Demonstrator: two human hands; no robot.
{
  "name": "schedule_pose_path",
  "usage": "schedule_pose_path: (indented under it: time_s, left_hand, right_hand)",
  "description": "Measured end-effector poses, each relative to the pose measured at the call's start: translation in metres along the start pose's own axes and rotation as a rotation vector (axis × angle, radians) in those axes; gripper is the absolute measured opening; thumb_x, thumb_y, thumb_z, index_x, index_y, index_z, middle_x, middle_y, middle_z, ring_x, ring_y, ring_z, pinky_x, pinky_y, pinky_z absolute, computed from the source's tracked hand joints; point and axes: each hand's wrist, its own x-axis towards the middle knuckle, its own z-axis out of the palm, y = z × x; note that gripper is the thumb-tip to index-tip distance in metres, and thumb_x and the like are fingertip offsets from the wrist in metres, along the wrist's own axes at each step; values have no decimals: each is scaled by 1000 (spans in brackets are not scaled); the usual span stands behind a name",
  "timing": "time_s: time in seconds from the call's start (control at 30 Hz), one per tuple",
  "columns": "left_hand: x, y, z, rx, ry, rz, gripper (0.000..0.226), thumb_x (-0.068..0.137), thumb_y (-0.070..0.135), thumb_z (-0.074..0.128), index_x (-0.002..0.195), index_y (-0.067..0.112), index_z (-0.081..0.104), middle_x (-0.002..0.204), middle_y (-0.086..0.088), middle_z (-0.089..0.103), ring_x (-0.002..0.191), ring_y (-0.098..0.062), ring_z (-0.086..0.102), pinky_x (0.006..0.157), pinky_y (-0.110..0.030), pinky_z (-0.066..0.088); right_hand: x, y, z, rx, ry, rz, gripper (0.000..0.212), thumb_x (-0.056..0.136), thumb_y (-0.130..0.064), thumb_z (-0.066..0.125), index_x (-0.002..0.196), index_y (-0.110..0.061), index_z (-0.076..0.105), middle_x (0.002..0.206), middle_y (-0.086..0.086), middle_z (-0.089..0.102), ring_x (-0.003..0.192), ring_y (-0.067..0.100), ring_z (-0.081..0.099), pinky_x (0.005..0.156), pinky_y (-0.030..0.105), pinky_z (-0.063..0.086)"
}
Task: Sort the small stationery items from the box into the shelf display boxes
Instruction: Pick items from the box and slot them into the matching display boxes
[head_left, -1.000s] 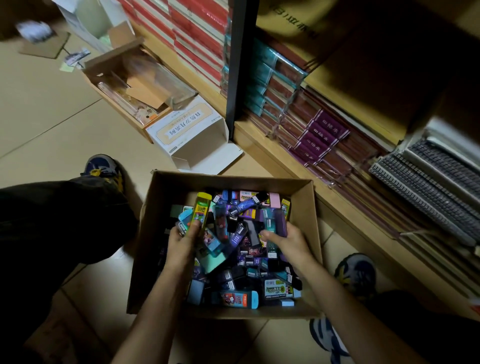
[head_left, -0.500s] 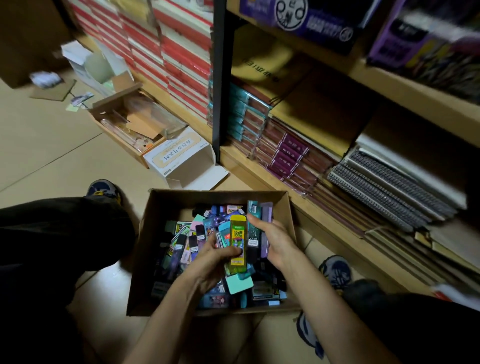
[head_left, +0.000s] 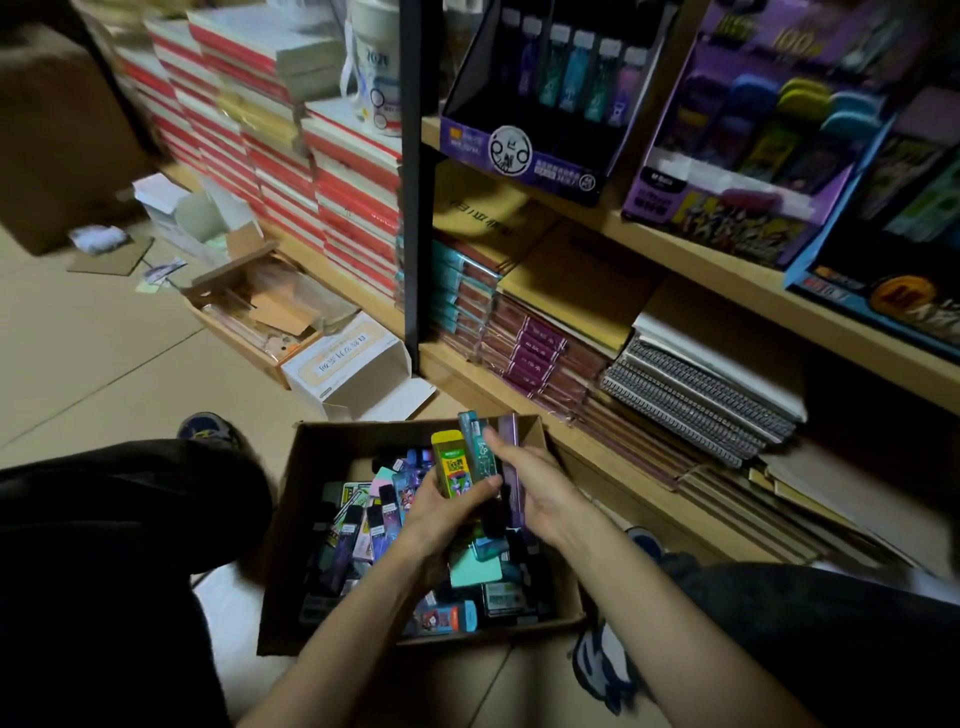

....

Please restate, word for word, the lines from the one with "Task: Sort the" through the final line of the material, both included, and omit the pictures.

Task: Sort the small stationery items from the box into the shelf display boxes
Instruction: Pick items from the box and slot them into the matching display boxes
[head_left, -1.000s] 
[head_left, -0.500s] 
[head_left, +0.000s] 

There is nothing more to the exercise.